> [TASK REQUIREMENTS]: Nothing in the data may be changed; retype all of it.

> [GIVEN DATA]:
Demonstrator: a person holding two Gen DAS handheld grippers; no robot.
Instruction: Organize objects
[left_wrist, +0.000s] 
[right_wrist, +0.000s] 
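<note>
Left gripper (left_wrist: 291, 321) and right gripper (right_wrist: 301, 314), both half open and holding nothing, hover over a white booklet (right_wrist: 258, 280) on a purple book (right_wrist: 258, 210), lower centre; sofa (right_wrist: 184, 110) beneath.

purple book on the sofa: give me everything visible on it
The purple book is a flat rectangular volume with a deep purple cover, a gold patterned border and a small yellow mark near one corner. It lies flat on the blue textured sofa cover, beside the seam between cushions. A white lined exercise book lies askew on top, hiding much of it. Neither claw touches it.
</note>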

> [EXPECTED ANSWER]:
Demonstrator: a person holding two Gen DAS handheld grippers; no robot.
Instruction: Organize objects
[left_wrist, +0.000s] 
[right_wrist, +0.000s] 
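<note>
Left gripper (left_wrist: 291, 321) and right gripper (right_wrist: 301, 314), both half open and holding nothing, hover over a white booklet (right_wrist: 258, 280) on a purple book (right_wrist: 258, 210), lower centre; sofa (right_wrist: 184, 110) beneath.

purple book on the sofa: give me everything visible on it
The purple book is a flat rectangular volume with a deep purple cover, a gold patterned border and a small yellow mark near one corner. It lies flat on the blue textured sofa cover, beside the seam between cushions. A white lined exercise book lies askew on top, hiding much of it. Neither claw touches it.
</note>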

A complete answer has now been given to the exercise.